▶ Instructions to follow: Each entry is to be retyped exactly as it appears. Leave the images out.

--- Stored data Enclosed Below ---

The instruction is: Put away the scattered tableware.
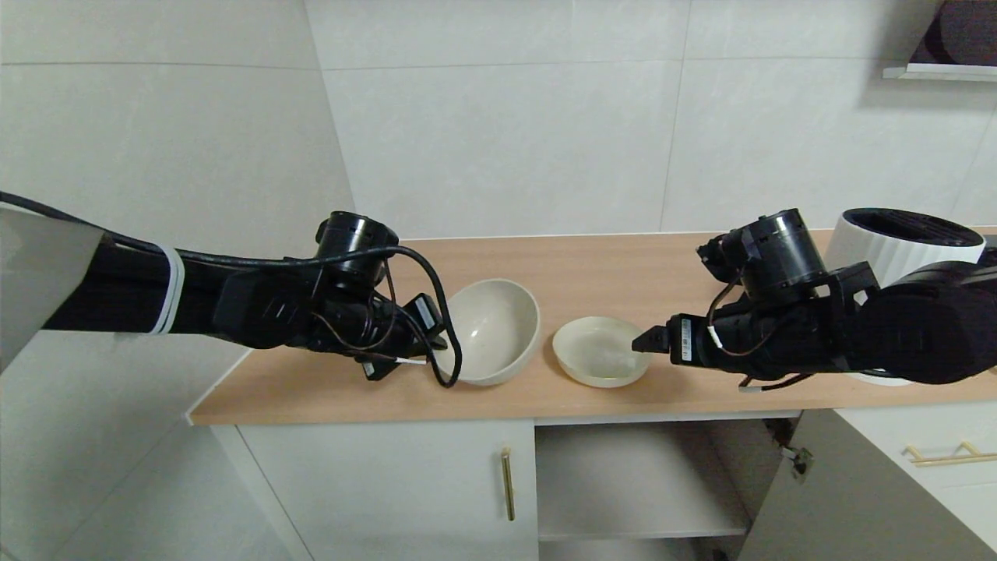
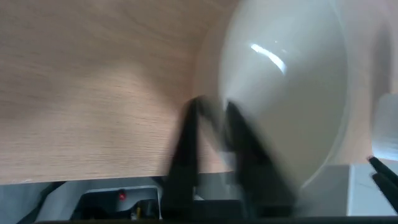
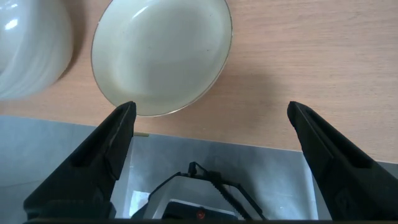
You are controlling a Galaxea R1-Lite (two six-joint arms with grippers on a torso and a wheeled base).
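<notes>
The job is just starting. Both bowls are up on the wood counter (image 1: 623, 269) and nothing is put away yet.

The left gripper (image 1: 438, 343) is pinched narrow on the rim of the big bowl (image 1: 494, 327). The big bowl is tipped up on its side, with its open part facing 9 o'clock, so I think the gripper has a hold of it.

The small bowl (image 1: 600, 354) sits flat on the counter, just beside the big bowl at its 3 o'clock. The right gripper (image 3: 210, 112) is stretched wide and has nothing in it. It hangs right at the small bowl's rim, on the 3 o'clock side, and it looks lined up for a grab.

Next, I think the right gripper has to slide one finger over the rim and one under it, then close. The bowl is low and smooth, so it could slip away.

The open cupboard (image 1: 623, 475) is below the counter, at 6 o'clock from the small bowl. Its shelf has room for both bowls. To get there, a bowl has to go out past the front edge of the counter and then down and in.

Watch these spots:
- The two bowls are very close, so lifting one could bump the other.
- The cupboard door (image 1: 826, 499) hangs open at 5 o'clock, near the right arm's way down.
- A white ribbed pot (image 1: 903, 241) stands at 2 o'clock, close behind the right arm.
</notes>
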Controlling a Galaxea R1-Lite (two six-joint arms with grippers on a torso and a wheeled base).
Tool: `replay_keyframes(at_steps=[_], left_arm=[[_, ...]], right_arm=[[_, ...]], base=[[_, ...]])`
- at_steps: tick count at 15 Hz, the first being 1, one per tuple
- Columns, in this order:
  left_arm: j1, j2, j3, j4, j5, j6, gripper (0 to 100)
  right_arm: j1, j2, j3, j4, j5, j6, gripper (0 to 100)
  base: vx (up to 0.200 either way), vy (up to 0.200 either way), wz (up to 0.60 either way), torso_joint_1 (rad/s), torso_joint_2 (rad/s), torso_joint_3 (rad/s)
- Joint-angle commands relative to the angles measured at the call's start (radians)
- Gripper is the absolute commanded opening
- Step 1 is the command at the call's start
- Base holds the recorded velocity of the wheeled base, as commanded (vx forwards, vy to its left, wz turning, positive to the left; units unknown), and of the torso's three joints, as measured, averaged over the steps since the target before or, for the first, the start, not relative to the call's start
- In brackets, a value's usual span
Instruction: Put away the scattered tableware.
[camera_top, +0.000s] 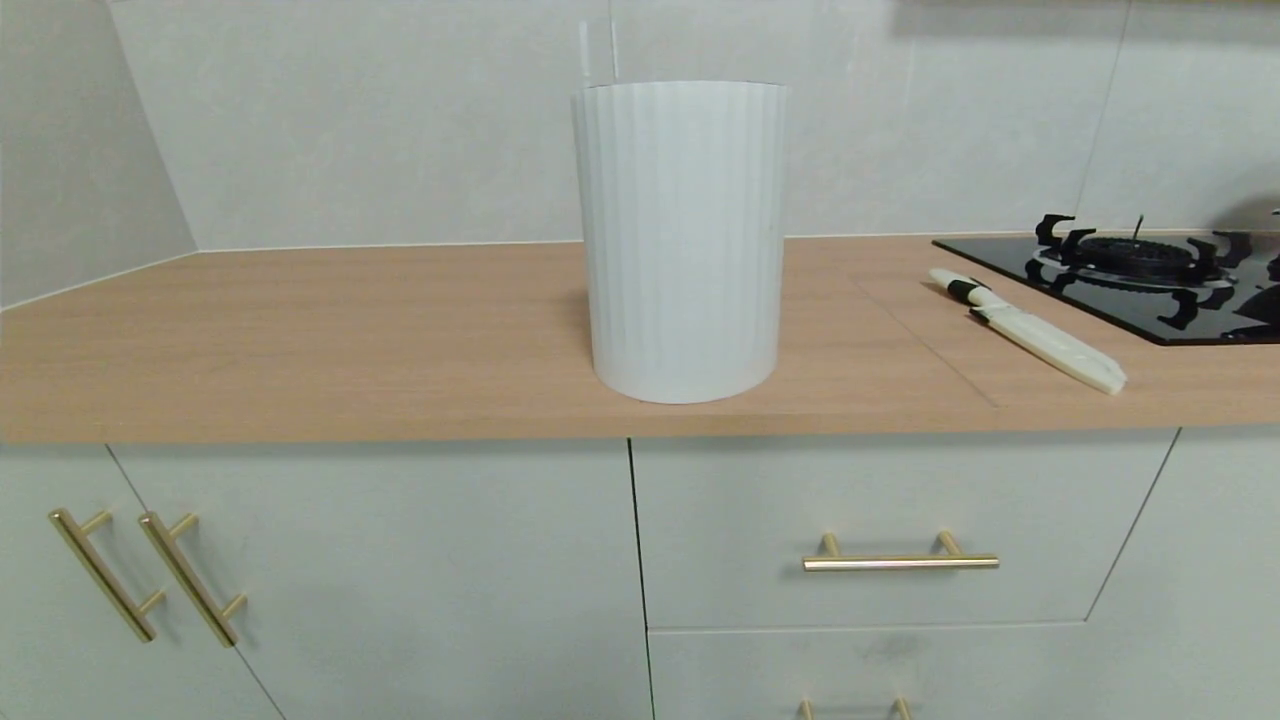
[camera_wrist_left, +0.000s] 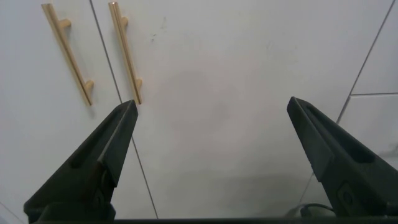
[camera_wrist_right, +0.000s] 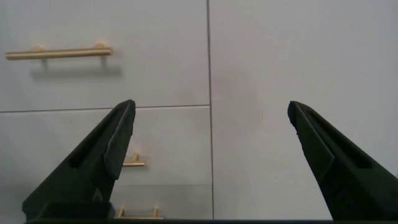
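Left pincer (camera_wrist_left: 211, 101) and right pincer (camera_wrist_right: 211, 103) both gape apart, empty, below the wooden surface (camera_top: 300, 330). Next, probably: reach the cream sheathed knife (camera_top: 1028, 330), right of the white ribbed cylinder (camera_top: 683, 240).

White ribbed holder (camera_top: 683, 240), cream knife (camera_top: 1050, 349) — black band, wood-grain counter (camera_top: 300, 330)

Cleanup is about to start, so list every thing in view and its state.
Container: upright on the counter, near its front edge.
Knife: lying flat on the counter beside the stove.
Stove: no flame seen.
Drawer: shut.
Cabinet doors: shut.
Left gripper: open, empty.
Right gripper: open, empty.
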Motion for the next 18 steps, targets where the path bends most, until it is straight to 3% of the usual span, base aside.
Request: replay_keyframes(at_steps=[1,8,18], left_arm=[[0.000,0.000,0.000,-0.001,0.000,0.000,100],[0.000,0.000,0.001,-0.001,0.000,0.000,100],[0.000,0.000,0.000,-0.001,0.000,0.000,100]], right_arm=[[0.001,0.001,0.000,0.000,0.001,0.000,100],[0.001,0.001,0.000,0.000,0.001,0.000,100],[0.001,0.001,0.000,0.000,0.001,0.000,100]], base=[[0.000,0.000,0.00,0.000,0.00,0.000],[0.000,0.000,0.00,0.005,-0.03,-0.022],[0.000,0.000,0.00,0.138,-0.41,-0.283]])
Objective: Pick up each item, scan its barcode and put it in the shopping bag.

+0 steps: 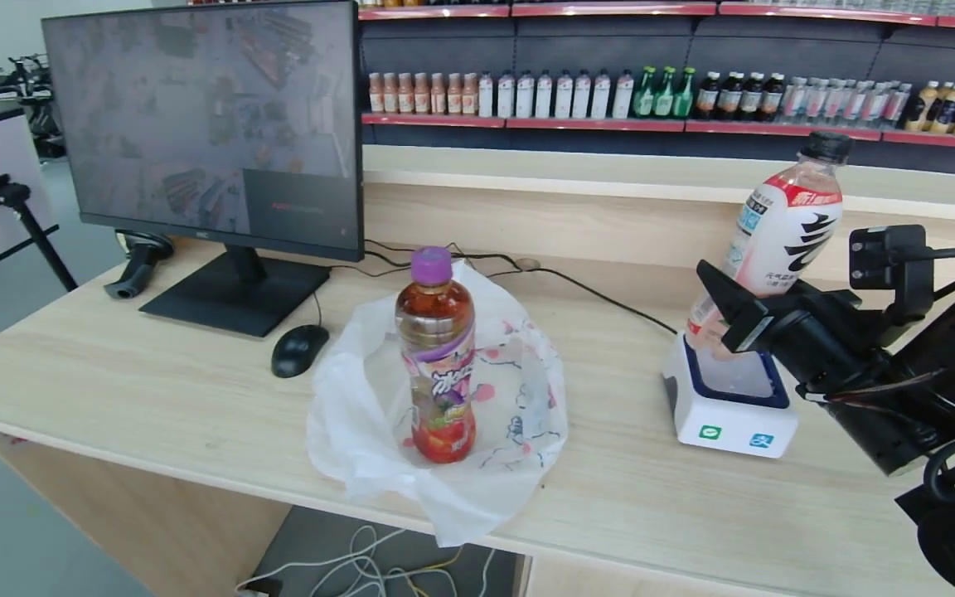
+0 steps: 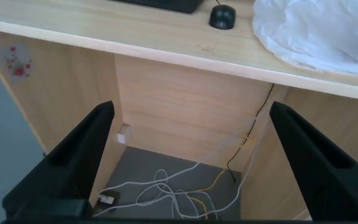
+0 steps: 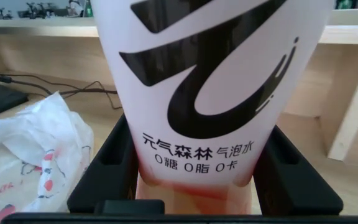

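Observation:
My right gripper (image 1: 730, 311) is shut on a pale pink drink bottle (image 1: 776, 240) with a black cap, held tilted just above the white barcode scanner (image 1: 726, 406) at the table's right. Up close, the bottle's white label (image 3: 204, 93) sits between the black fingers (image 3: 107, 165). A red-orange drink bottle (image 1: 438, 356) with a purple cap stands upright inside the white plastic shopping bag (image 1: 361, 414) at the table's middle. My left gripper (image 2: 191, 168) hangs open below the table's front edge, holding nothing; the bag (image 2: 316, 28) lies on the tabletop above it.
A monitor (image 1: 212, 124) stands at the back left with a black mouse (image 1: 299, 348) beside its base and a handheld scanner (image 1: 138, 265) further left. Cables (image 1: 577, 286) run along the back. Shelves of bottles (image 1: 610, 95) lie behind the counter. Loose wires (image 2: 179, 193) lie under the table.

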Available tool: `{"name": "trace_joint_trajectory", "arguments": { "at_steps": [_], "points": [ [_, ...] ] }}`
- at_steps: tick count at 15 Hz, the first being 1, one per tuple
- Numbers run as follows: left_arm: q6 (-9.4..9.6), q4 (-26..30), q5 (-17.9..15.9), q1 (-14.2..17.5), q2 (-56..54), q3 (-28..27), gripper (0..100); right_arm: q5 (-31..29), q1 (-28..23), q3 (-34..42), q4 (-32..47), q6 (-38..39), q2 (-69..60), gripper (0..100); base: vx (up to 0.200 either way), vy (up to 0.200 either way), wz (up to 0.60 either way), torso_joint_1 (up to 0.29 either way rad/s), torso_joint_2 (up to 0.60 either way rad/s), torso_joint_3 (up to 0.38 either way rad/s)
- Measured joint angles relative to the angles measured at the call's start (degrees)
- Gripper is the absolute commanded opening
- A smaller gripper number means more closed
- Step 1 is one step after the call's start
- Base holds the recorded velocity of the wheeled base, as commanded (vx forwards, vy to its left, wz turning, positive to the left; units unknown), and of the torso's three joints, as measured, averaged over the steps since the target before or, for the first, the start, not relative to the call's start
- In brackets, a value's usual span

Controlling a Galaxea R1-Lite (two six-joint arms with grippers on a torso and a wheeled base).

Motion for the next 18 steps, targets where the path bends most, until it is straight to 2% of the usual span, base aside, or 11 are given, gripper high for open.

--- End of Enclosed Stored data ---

▶ Written answer:
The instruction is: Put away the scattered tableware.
You are controlling a Galaxea R1-Lite (two six-joint arms with grippers on a torso and a wheeled base).
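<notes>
The job is just starting. Both bowls are up on the wood counter (image 1: 623, 269) and nothing is put away yet.

The left gripper (image 1: 438, 343) is pinched narrow on the rim of the big bowl (image 1: 494, 327). The big bowl is tipped up on its side, with its open part facing 9 o'clock, so I think the gripper has a hold of it.

The small bowl (image 1: 600, 354) sits flat on the counter, just beside the big bowl at its 3 o'clock. The right gripper (image 3: 210, 112) is stretched wide and has nothing in it. It hangs right at the small bowl's rim, on the 3 o'clock side, and it looks lined up for a grab.

Next, I think the right gripper has to slide one finger over the rim and one under it, then close. The bowl is low and smooth, so it could slip away.

The open cupboard (image 1: 623, 475) is below the counter, at 6 o'clock from the small bowl. Its shelf has room for both bowls. To get there, a bowl has to go out past the front edge of the counter and then down and in.

Watch these spots:
- The two bowls are very close, so lifting one could bump the other.
- The cupboard door (image 1: 826, 499) hangs open at 5 o'clock, near the right arm's way down.
- A white ribbed pot (image 1: 903, 241) stands at 2 o'clock, close behind the right arm.
</notes>
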Controlling a Galaxea R1-Lite (two six-joint arms with grippers on a torso and a wheeled base).
Tool: `replay_keyframes(at_steps=[_], left_arm=[[_, ...]], right_arm=[[_, ...]], base=[[_, ...]])`
- at_steps: tick count at 15 Hz, the first being 1, one per tuple
- Columns, in this order:
  left_arm: j1, j2, j3, j4, j5, j6, gripper (0 to 100)
  right_arm: j1, j2, j3, j4, j5, j6, gripper (0 to 100)
  base: vx (up to 0.200 either way), vy (up to 0.200 either way), wz (up to 0.60 either way), torso_joint_1 (rad/s), torso_joint_2 (rad/s), torso_joint_3 (rad/s)
- Joint-angle commands relative to the angles measured at the call's start (radians)
- Gripper is the absolute commanded opening
- Step 1 is the command at the call's start
- Base holds the recorded velocity of the wheeled base, as commanded (vx forwards, vy to its left, wz turning, positive to the left; units unknown), and of the torso's three joints, as measured, averaged over the steps since the target before or, for the first, the start, not relative to the call's start
- In brackets, a value's usual span
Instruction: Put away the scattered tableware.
[camera_top, +0.000s] 
[camera_wrist_left, +0.000s] 
[camera_wrist_right, +0.000s] 
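Left pincer (camera_wrist_left: 211, 101) and right pincer (camera_wrist_right: 211, 103) both gape apart, empty, below the wooden surface (camera_top: 300, 330). Next, probably: reach the cream sheathed knife (camera_top: 1028, 330), right of the white ribbed cylinder (camera_top: 683, 240).

White ribbed holder (camera_top: 683, 240), cream knife (camera_top: 1050, 349) — black band, wood-grain counter (camera_top: 300, 330)

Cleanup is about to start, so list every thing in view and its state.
Container: upright on the counter, near its front edge.
Knife: lying flat on the counter beside the stove.
Stove: no flame seen.
Drawer: shut.
Cabinet doors: shut.
Left gripper: open, empty.
Right gripper: open, empty.
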Motion for the next 18 steps, targets where the path bends most, until it is straight to 3% of the usual span, base aside.
Request: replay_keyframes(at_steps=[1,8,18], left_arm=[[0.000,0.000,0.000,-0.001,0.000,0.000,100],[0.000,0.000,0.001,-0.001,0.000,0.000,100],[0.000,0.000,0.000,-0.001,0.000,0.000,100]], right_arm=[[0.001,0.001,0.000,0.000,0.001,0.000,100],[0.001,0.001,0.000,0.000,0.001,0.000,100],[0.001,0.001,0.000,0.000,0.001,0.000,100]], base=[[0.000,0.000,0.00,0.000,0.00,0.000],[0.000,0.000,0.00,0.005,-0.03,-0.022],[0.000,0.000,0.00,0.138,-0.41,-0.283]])
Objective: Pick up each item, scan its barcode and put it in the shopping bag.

+0 steps: 
+0 steps: 
+0 steps: 

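Observation:
My right gripper (image 1: 730, 311) is shut on a pale pink drink bottle (image 1: 776, 240) with a black cap, held tilted just above the white barcode scanner (image 1: 726, 406) at the table's right. Up close, the bottle's white label (image 3: 204, 93) sits between the black fingers (image 3: 107, 165). A red-orange drink bottle (image 1: 438, 356) with a purple cap stands upright inside the white plastic shopping bag (image 1: 361, 414) at the table's middle. My left gripper (image 2: 191, 168) hangs open below the table's front edge, holding nothing; the bag (image 2: 316, 28) lies on the tabletop above it.
A monitor (image 1: 212, 124) stands at the back left with a black mouse (image 1: 299, 348) beside its base and a handheld scanner (image 1: 138, 265) further left. Cables (image 1: 577, 286) run along the back. Shelves of bottles (image 1: 610, 95) lie behind the counter. Loose wires (image 2: 179, 193) lie under the table.
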
Available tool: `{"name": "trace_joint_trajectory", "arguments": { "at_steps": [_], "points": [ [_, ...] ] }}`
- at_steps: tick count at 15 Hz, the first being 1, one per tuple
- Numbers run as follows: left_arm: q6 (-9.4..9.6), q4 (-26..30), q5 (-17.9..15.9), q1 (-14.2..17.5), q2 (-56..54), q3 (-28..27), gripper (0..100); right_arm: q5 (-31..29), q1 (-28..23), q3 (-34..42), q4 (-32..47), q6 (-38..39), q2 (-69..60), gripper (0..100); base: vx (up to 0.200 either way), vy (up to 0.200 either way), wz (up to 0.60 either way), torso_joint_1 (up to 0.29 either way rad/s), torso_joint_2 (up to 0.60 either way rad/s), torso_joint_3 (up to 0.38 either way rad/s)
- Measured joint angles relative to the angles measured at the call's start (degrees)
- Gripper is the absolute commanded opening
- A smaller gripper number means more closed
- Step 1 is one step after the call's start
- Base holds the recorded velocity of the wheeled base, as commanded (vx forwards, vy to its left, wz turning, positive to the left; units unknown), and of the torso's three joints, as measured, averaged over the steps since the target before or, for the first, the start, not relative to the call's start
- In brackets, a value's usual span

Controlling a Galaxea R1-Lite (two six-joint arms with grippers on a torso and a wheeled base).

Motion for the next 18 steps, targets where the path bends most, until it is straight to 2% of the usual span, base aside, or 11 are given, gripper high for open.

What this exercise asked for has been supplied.